The institutional debate has already begun to touch on this. The topic of child influencers has been treated as artistic child labor in certain contexts and, increasingly, tends to migrate to concrete discussions, including involving platforms and brands.
In practice, ECA Digital does not need to respond to every detail to produce an effect. It changes the environment. By demanding a more active protective stance and pushing limits on data use and engagement, the law closes the door on improvisation and pushes companies towards clearer rules and controls.

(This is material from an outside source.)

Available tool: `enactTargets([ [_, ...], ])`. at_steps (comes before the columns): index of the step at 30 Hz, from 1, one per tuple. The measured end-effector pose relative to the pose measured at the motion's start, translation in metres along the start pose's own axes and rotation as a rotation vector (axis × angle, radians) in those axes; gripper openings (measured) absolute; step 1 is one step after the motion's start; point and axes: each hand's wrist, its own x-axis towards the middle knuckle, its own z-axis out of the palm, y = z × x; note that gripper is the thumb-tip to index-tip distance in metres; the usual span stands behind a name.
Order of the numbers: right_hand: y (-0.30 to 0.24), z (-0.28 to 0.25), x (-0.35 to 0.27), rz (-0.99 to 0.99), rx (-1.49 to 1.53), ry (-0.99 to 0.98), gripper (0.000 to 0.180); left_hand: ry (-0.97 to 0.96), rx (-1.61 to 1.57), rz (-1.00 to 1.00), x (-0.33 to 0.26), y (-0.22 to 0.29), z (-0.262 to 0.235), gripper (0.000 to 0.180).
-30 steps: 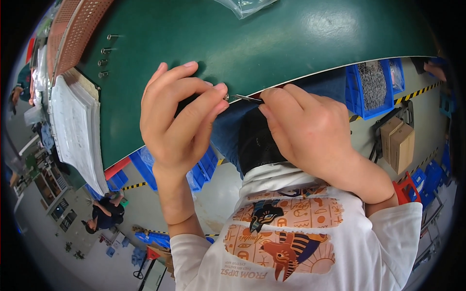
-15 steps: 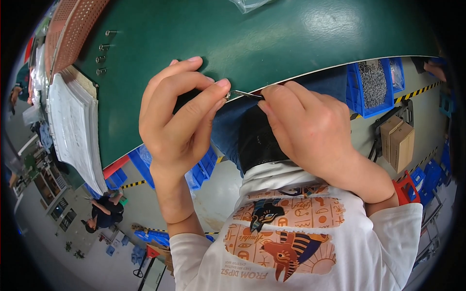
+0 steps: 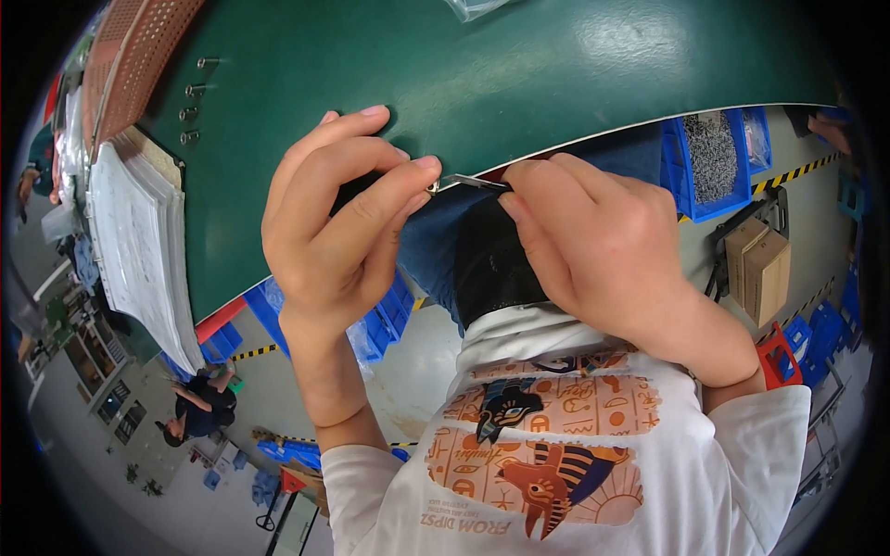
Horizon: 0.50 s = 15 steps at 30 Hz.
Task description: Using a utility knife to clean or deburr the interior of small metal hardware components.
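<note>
Pinching a tiny metal piece (image 3: 433,188) between thumb and forefinger, the left hand (image 3: 338,218) is closing around it at the near edge of the green desk (image 3: 519,74). In the head view, the right hand (image 3: 603,246) is gripping a thin metal tool (image 3: 475,182), its tip meeting the piece just over the desk edge. Judging from this, the fitting step is in hand, and the next move is calling for a steady, fine alignment of tip and piece. Elsewhere, several screws (image 3: 192,113) are lying near a perforated tray (image 3: 139,65), a stack of papers (image 3: 139,250) beside them; blue bins (image 3: 709,162) are sitting below.
</note>
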Motion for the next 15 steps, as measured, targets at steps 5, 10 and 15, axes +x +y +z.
enactTargets([
  [5,0.002,0.008,-0.002,-0.038,-0.036,0.010,0.013,-0.028,-0.027,0.022,-0.001,-0.003,-0.001,0.023],
  [10,0.006,0.014,-0.004,-0.112,-0.151,0.111,0.011,-0.038,-0.035,0.043,0.000,-0.005,-0.004,0.023],
  [15,0.005,0.018,-0.005,-0.119,-0.200,0.162,0.011,-0.059,-0.031,0.056,0.002,-0.007,-0.006,0.023],
])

What really changes for companies
You can’t improvise here. Brands and platforms will need to review assumptions, and quickly.
Platforms will have to review age verification, recommendation, engagement patterns, reporting flows and protection built into the platform’s operation. Brands will need to rethink campaigns with children, contracts, proof of consent and criteria to not encourage undue exposure. And the legal department will have to sit down with marketing, product and data to answer simple and uncomfortable questions: who is this audience, how is it identified, what data goes into segmentation and what is the real risk of profiting from child exposure?
If the company cannot map this clearly, it does not have compliance. Have hope.
The risk here is not just regulatory. It is reputational, operational and, increasingly, judicial. Issues involving childhood mobilize quickly, and the social reaction usually comes before the fine.
Therefore, ECA Digital is not the end point. It is the beginning of a reorganization of the market: more duty of care, more demand for prevention, less tolerance for monetization disguised as “content”. Companies that have not yet looked at their own exposure to this risk are not being prudent. They are betting that the problem will knock on their competitor’s door before theirs.
*This text does not necessarily reflect the opinion of Jovem Pan.